Ce n’est pas tout, avec l’article 34 al.2, les services seront en droit de charger des personnes privées d’un mandat pour effectuer des opérations d’espionnage, « pour autant qu'[elles] présentent la garantie que la recherche d’informations respectera les dispositions de la présente loi ». Les opérateurs auront enfin l’obligation de supprimer « les chiffrements qu’ils ont opérés », annonce l’article 43 alinéa 2.
Adoptée, cette nouvelle loi entrera en vigueur le 1er septembre 2017.
Un loi belge pour mettre à jour les pouvoirs judiciaires
Chez nos voisins Belges cette fois, c’est un projet de loi examiné sous procédure d’urgence qui entame sa procédure parlementaire, comme l’expliquent notamment nos confrères de l’Echo. La logique est la même : adapter la législation en vigueur à l’évolution technologique. C'est ce qu'indique l’épais document de 297 pages surtout dédié au pouvoir judiciaire.
Quelques exemples : les enquêteurs pourront « entrer dans le système de vidéosurveillance installé par le propriétaire pour avoir accès en temps réel aux images et ainsi réaliser l’observation ».
Autre nouveauté : la création d’une banque de données des empreintes vocales. Elle aidera les fonctionnaires de police « à identifier, via un logiciel, sur la base de leurs voix, des suspects et des personnes condamnées, dont l’empreinte vocale a déjà été enregistrée dans le cadre de dossiers pour lesquels une écoute téléphonique est ou a été approuvée par le magistrat compétent ». Selon l’exécutif, « l’objectif est de fournir des informations “tactiques” aux enquêteurs et non d’apporter des éléments de preuve juridiques ».
Surtout ce projet de loi « relatif à l’amélioration des méthodes particulières de recherche et de certaines mesures d’enquête concernant Internet, les communications électroniques et les télécommunications » tente de régler une fois pour toutes la problématique des applications de messagerie. Un sujet qui concentre de plus en plus l’attention de la France, de l'Allemagne et de la Commission européenne (notre actualité).
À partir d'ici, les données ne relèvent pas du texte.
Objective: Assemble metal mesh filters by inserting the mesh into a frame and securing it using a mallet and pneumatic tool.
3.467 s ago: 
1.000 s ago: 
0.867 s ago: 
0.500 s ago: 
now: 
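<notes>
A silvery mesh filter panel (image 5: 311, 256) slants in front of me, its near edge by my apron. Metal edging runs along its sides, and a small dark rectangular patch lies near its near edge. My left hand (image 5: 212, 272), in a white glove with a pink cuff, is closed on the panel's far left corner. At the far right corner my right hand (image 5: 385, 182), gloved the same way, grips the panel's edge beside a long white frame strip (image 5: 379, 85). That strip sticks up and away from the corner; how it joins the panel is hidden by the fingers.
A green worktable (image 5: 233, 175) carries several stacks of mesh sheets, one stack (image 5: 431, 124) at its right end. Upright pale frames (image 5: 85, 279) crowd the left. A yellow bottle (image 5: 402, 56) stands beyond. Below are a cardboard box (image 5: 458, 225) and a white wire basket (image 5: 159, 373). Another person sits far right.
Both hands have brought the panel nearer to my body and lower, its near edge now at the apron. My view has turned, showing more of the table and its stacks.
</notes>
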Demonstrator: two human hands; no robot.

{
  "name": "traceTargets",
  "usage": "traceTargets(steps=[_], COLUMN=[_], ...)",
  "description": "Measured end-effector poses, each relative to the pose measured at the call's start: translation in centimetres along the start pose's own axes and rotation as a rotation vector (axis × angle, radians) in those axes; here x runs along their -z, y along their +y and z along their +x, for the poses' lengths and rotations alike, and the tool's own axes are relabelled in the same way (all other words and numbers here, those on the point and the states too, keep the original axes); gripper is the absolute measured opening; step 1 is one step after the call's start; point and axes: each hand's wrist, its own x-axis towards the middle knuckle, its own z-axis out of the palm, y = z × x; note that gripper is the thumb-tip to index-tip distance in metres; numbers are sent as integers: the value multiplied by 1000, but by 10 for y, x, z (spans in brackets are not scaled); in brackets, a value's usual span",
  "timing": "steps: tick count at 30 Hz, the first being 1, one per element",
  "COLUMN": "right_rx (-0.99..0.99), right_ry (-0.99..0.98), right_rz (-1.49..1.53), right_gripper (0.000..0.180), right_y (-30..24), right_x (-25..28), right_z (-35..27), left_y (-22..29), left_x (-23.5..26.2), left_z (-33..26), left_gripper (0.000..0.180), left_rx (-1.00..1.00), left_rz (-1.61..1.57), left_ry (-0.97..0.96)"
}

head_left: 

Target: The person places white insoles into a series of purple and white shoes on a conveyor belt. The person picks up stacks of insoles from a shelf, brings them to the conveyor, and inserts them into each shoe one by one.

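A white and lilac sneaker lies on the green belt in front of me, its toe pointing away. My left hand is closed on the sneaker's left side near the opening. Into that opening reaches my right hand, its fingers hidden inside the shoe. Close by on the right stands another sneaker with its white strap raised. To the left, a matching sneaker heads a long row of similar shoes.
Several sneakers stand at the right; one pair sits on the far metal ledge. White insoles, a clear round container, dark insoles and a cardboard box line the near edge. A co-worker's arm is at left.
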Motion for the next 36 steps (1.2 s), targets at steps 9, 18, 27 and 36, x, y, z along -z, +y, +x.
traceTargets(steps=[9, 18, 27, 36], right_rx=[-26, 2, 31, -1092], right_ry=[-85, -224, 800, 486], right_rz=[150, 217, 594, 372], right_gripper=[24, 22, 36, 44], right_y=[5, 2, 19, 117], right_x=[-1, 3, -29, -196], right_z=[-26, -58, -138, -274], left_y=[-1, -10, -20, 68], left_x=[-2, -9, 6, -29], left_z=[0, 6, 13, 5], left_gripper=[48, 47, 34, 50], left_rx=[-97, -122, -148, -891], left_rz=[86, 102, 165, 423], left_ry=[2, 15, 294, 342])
Les services de messageries tenus de collaborer
Mis à jour, l’article 46 Bis du Code d’instruction criminelle belge réécrira la définition des fournisseurs de service de communications électroniques pour y ajouter « toute personne qui met à disposition ou offre, sur le territoire belge, d’une quelconque manière, un service qui consiste à transmettre des signaux via des réseaux de communications électroniques ou à autoriser des utilisateurs à obtenir, recevoir ou diffuser des informations via un réseau de communications électroniques. »
Cette réforme est consécutive à un arrêt de la Cour de cassation belge du 18 janvier 2011. En clair, avec un tel champ, Yahoo Mail, Hotmail, Gmail, Facebook Twitter, Whatsapp et les autres auront une obligation de coopération avec les services et s’il vous plait, « en temps réel ».
L'enjeu sera d'identifier un abonné ou l’utilisateur habituel d’un service, ou inversement, identifier les services utilisés par ces mêmes personnes. Et le service qui refusera « de communiquer les données ou qui ne les communique pas en temps réel ou, le cas échéant, au moment précisé dans la réquisition » risquera « une amende de vingt-six euros à dix mille euros ». Des sommes qui semblent dérisoires, mais en réalité une telle menace ne sera pas neutre si les demandes pleuvent.
« Le besoin s’est fait sentir de procéder à une actualisation des moyens dont les autorités judiciaires doivent disposer pour pouvoir collecter des preuves dans des systèmes informatiques, explique le gouvernement. Il est de plus en plus souvent constaté que les criminels recourent aux possibilités que leur offre la technologie de l’information. Les services de police et la magistrature doivent par conséquent disposer des mêmes moyens ».